The Thorn Puller
In Hiromi Ito’s novel The Thorn Puller, a woman cares for her aging relatives across two continents while trying to maintain a life of her own.
In Japan, Ito’s parents rely on her to provide them care as their health fails. Meanwhile, back in California, her relationship with her husband faces pressures, including his own health problems. There is little humor in her struggles, but she manages to find some anyway, plucking wry observations from even the most tragic circumstances. All the while, she draws strength from family stories, folk tales, and religious rituals. She especially relies on Lord Jizo, a deity with the power to take away pain.
With ruthless honesty and wicked humor, Ito exposes the frustration and inconvenience of being a caregiver, juxtaposing it with the sorrow of watching a loved one deteriorate. She focuses as much on life’s beauty as on its ugliness, describing road trip landscapes and her parents’ incontinence with the same sharp eye.

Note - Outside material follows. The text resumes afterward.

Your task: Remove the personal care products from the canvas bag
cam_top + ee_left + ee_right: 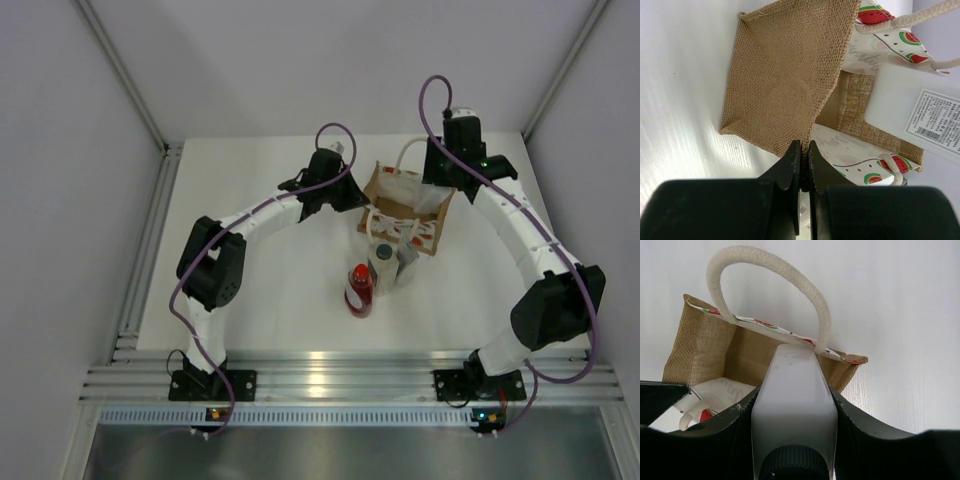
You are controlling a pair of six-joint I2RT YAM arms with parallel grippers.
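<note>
Three of four out: red bottle point(359, 290), whitish grey-capped bottle point(382, 262) and slim grey container point(408, 262) stand on white bench point(270, 300), near side of tan-brown burlap canvas bag point(385, 190). Fourth whitish bottle point(792, 390) clamped in right fingers point(860, 430) at bag mouth. Bag rim pinched by left fingers point(792, 165). Left to do: lift clear, set down.

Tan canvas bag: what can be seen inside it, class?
The tan canvas bag shows bare woven inner walls. The whitish dark-capped bottle in the right gripper, at its mouth, hides the bottom.
</note>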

In the midst of all, Ito has her own personal crises, from health scares to the death of a pet. Yet her duty to her family is always foremost in her mind: if something happens to her, no one else will care for her daughters, her husband, or her parents. Despite resenting her many responsibilities—from accompanying her parents to endless doctors’ appointments to keeping her youngest daughter’s Tamagotchi alive—she fulfills them, often with only Jizo for support. Her observations on life, death, and the in-between make for a fearless look at what every adult in every country must face: growing older as their loved ones do too.
The Thorn Puller is a darkly humorous semiautobiographical novel in which a woman attempts to remain strong in the face of immense responsibilities and inevitable losses.